In some other innocuous ways, we also see the policy of the destruction of the Indian Baniya Class or the Petty Bourgeois class along with the Hindu Middle Class. This would seem counterintuitive as these are the sponsors and core support bases of the Hindu fascist right; however, both these sections of society are also those who have stopped India from achieving any form of progress. The Petty Bourgeois in India were supremely powerful in influencing policy and trade decisions in India. Ironically, this proved to be a certain barrier against the worst effects of Globalised American Imperialism. This is a problem for the Corporations and the highest echelons of the Bourgeoisie. Thus, with the BJP as a party that is now run almost exclusively by corporate funds and not petty bourgeoisie funds, has thus trained its guns on its erstwhile baniya support base. Retail FDI was one danger that was taken too lightly by everyone and today, it is no mystery that the likes of Amazon and Walmart have a good ability to end Baniya hegemony of Indian business in a decade.
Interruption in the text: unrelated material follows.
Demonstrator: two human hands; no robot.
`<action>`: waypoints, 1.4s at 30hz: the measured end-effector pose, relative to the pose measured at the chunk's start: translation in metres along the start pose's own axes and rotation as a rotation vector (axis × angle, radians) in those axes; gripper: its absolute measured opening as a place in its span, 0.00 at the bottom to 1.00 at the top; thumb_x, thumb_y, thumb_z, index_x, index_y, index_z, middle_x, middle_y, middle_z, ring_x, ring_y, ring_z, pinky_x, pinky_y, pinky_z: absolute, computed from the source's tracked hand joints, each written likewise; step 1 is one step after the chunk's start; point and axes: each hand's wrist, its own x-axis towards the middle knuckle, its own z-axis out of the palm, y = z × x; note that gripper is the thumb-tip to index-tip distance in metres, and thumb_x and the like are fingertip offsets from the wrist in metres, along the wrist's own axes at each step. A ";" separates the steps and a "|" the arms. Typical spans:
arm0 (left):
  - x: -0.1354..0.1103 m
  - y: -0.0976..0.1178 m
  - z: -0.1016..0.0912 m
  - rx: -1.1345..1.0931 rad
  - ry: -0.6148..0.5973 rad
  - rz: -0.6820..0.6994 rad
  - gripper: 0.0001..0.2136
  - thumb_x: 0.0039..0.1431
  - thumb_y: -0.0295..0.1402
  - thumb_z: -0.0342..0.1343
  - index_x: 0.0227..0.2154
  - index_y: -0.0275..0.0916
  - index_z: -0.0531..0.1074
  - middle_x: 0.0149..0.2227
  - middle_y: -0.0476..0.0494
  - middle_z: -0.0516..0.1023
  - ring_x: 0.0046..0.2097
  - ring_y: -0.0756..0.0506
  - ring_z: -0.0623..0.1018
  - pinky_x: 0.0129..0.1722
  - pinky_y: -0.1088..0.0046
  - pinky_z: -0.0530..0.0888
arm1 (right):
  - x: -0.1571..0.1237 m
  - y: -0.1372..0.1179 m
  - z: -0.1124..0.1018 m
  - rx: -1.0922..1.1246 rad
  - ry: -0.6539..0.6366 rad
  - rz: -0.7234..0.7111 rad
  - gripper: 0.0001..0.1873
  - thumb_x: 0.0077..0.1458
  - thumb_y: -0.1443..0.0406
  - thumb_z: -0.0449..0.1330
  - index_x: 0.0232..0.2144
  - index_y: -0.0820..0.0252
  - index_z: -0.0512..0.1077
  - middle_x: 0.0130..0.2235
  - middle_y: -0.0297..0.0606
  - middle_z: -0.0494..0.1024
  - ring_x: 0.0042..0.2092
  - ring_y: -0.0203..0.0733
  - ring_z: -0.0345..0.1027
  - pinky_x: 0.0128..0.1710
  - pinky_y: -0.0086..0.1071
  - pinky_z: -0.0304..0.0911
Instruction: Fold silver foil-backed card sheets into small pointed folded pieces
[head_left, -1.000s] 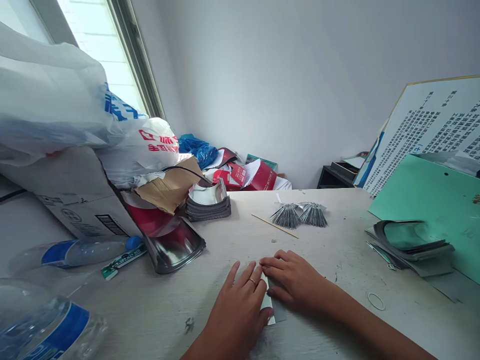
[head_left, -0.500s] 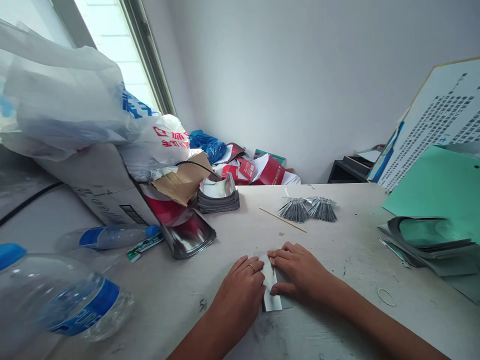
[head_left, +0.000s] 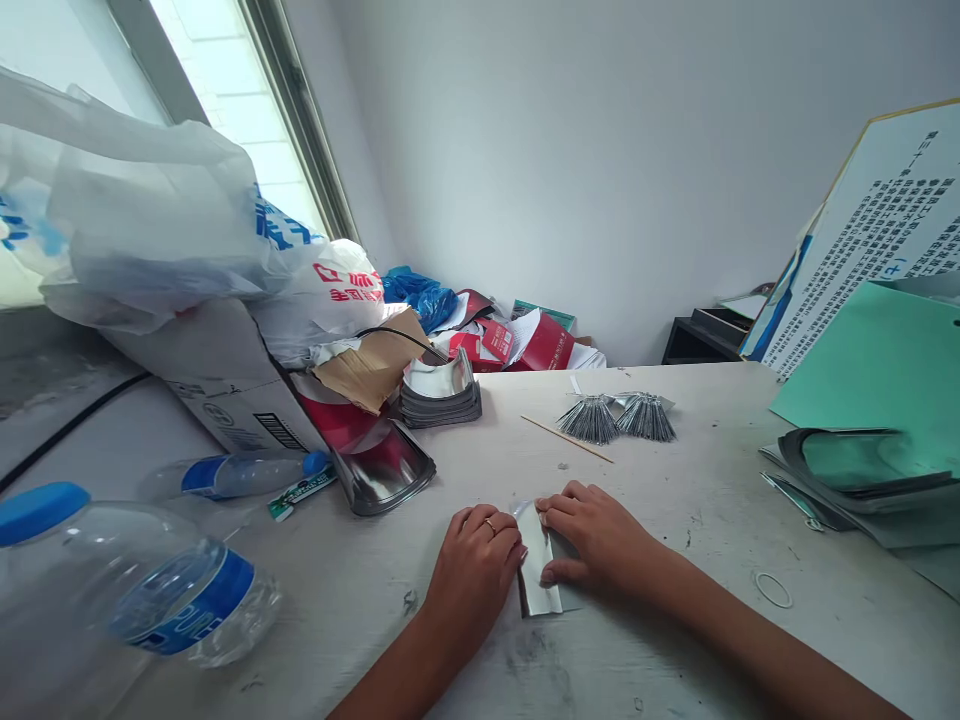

The Hindu Middle Class is much more complicated. This class has traditionally been very opinionated, are getting larger in number and are not supine enough to allow being ridden roughshod over. Thus, the attack… on the middle class incomes, employment, welfare, and infrastructure began. Labour unions and worker collectivisation is almost a crime in many states in India thus ensuring that the Middle Class cannot be heard when they scream. This was not done in 2014 but rather way before when liberalization began. The entire ideology of the middle class thus changed to pander to an alienated, class-unconscious, numbed population. 2014’s fascist turn of the Hindu Middle Class was an exercise in the shift from Class consciousness to Reactionary, Ethno-Religious Nationalism. De-jargonised, this basically meant that the urban, Hindu Middle class was now chugging on the opium of bigotry, casteism, bloodlust, to ensure that no matter how much they were economically whipped to death, they stood by the very govt that was whipping them. This movement will continue and it will achieve a critical velocity after which it cannot slow down. The middle class will then start to eat into its own and fracture and fragment, become sectarian to the point where they weed out the infidels among them.

The big question is where does all this end? If one was to sketch out a picture it will  be one of where the Lower Classes in agriculture have all migrated to the cities for sustenance thus forming an army of the Unemployed to ensure that wages are perpetually low, agriculture will be corporatized, industrial might will not only be in the hands of the few but it will also be in the hands of foreign capital, unemployment will mostly remain at the levels you observe today because 10 years of any aberrant phenomena become a material reality in India, and eventually the so called Indian growth story will eventually die off like it has for nearly every developing country. The misery of today will stagnate where we have the growth of an African sub-Saharan nation or a member of east European nations, but without the labour mobility.